Однако очень скоро поезд выехал на простор, и природа увиделась чем-то странным, почти искусственным наподобие парка, – индустриальные районы наполняют ощущением, что дым и грязь повсюду и нет клочка земли без этого. В небольшой густонаселенной, сплошь прокопченной стране вроде нашей загаженность как бы в порядке вещей. Горы шлака и заводские трубы кажутся пейзажем нормальным, более естественным, чем трава и деревья, и даже в сельской местности, втыкая в землю вилы, привычно ожидаешь вывернуть из почвы бутылку или ржавую жестянку. Но здесь белели чистые пышные снега, и лишь верхушки каменных межевых стенок вились по холмам темными дорожками.

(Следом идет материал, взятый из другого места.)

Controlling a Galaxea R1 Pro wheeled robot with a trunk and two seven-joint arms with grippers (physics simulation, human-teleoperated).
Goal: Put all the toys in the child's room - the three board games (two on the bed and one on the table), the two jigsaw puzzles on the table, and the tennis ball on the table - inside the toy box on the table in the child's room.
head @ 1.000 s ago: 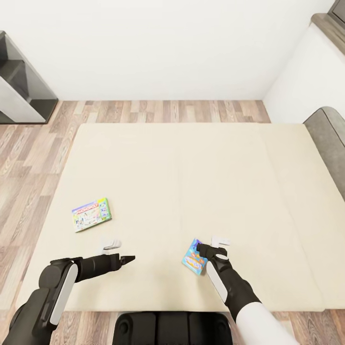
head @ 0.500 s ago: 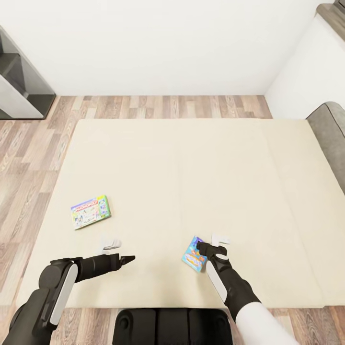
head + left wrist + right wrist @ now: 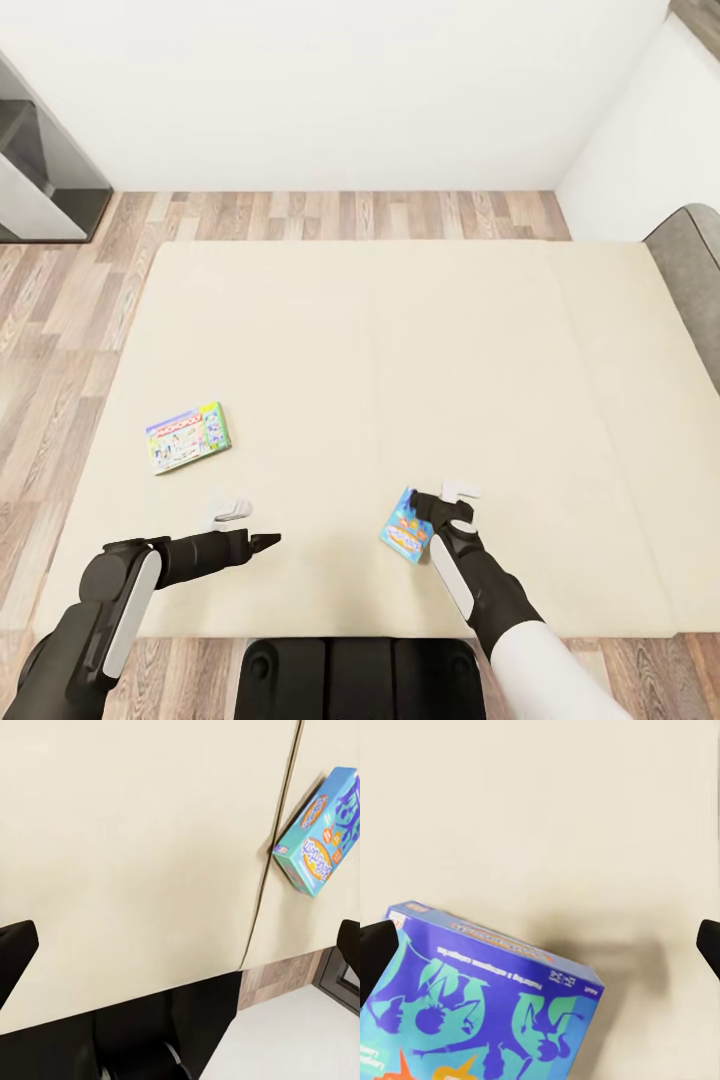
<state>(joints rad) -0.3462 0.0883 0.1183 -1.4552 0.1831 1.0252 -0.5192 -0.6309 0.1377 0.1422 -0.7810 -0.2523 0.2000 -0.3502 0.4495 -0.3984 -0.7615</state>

Мне вспомнилось, как Дэвид Лоуренс[4], описывая этот или близкий этому ландшафт, говорит о волнистых заснеженных холмах, что зыблются вдали «подобно мускулам». Я бы употребил иное сравнение: на мой взгляд, снег с темневшими извивами каменных стенок напоминал белое платье, расшитое черным кантом.
Хотя снег лишь слегка подтаял, солнце сияло ярко и сквозь плотно закрытое вагонное окно чудилось даже гревшим. По календарю наступила весна, и кое-кто из птиц, похоже, верил в это. Впервые в жизни, на проталине вблизи полотна, я увидел спаривание грачей, происходящее, оказывается, вовсе не на ветвях. Церемония ухаживания выглядела любопытно: дама стояла, разинув клюв, а кавалер, кружа вокруг избранницы, словно кормил ее. Всего полчаса я ехал в поезде, но, казалось, громадное расстояние пролегло от задней кухни Брукеров до этих пустынных снежных склонов, сверкающего солнца и больших, глянцево блестевших птиц.
Промышленная область нашего севера, в общем, действительно один огромный город с населением примерно равным числу жителей Большого Лондона, но, к счастью, с гораздо более обширной территорией, благодаря чему там еще остается место для пятачков чистоты и благопристойности. Ободряющий момент. Несмотря на упорные попытки запакостить все вокруг, человек в этом пока преуспел не до конца. Земля так велика, что даже в смрадной сердцевине цивилизации найдешь поля зеленой, не посеревшей от дыма травы; существует даже вероятность обнаружить речки, в которых вместо банок из-под консервированной лососины водится живая рыба. Долго-долго, чуть не целых двадцать минут, поезд катил по просторам холмистых полей, прежде чем пейзаж вновь начал окультуриваться скопищами пошлых загородных вилл, а затем вновь трущобные окраины, коптящие трубы заводов, доменные печи, каналы, башни газгольдеров и прочие атрибуты индустриального города.